2.2.Daniel Goldhagens „Hitler’s Willing Executioners“
Goldhagens provokative These lautet: Ein den Deutschen innewohnender, schon lange vor der Naziherrschaft existenter Antisemitismus wurde durch die Machtergreifung der Nationalsozialisten staatlich legitimiert und führte so zur grausamen Judenverfolgung und - vernichtung: „[...] eliminationist antisemitism was a German cultural cognitive model that predated Nazi political power [...].“ (Goldhagen 1996, S. 399). Und weiter: „ The one explanation adequate to these tasks holds that a demonological antisemitism, of the virulent racial variety, was the common structure of the perpetrator’s cognition and of German
society in general.“ (ebd., S. 392). Der Nationalsozialismus war demnach nur der Funke, der das glimmende antisemitische Feuer zum Brennen brachte. Private Phantasien seien zum Kern der neuen Staatspolitik erhoben worden. Goldhagen spricht von „[...] the long- incubating, pervasive, virulent, racist, eliminationist antisemitism of German culture, [...].“ (ebd., S. 419). Das Thema des Völkermords habe alle Bereiche der deutschen Gesellschaft durchzogen. Sprache, Gefühle und Wahrnehmungsstrukturen seien durch die Vorstellung vom Genozid geprägt gewesen.
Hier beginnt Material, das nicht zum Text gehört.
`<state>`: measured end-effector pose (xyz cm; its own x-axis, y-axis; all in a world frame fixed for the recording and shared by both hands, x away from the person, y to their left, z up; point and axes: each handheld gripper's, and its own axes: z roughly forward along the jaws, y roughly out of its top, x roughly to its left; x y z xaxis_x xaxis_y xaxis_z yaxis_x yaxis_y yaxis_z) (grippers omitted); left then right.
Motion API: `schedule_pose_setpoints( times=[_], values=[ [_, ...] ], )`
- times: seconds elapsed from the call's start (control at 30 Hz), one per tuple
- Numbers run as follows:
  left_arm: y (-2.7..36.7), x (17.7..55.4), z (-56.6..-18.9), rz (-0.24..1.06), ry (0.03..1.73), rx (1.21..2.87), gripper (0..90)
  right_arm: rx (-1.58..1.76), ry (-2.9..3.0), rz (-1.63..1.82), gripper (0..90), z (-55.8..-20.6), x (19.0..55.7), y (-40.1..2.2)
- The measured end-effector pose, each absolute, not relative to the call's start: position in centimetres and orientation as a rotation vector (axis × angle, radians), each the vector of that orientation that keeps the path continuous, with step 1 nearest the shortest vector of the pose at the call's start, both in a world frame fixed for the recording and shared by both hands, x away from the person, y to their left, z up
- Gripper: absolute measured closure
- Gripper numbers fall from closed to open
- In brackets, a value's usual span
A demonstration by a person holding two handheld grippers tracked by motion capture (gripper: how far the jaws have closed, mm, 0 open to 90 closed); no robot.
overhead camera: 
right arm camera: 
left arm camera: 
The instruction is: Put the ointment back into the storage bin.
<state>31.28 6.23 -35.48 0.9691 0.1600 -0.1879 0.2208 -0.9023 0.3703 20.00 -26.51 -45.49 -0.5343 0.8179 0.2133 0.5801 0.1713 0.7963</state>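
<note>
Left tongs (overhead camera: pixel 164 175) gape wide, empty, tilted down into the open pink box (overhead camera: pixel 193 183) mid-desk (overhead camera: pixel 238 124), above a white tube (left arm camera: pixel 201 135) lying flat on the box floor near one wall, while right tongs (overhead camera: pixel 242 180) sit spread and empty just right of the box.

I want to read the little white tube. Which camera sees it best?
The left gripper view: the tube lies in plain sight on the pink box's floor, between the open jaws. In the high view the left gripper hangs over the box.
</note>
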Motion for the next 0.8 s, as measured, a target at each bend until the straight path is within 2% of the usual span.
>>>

Unter den geeigneten Umständen schliesslich metastasierte der
„ eliminationist antisemitism “ (ebd., S. 449) zu seiner bösartigsten, der Menschenleben auslöschenden Form, und gewöhnliche Deutsche wurden zu bereitwilligen Völkermördern (vgl ebd.).
„ The inescapable truth is that, regarding Jews, German political culture had evolved to the point where an enormous number of ordinary, representative Germans became - and most of the rest of their fellow Germans were fit to be - Hitler’s willing executioners.“ (ebd., S. 454)
Kurz gefasst: Goldhagen argumentiert, dass der Holocaust mehr ein typisch deutsches als ein für die Nazis typisches Phänomen war, an dem sich fast jeder beteiligte: „ Every perpetrator contributed to the program of extermination (this is a definitional matter), and very few opted out of such duties in the institutions which are known to have given them the choice.“ (ebd., S. 377).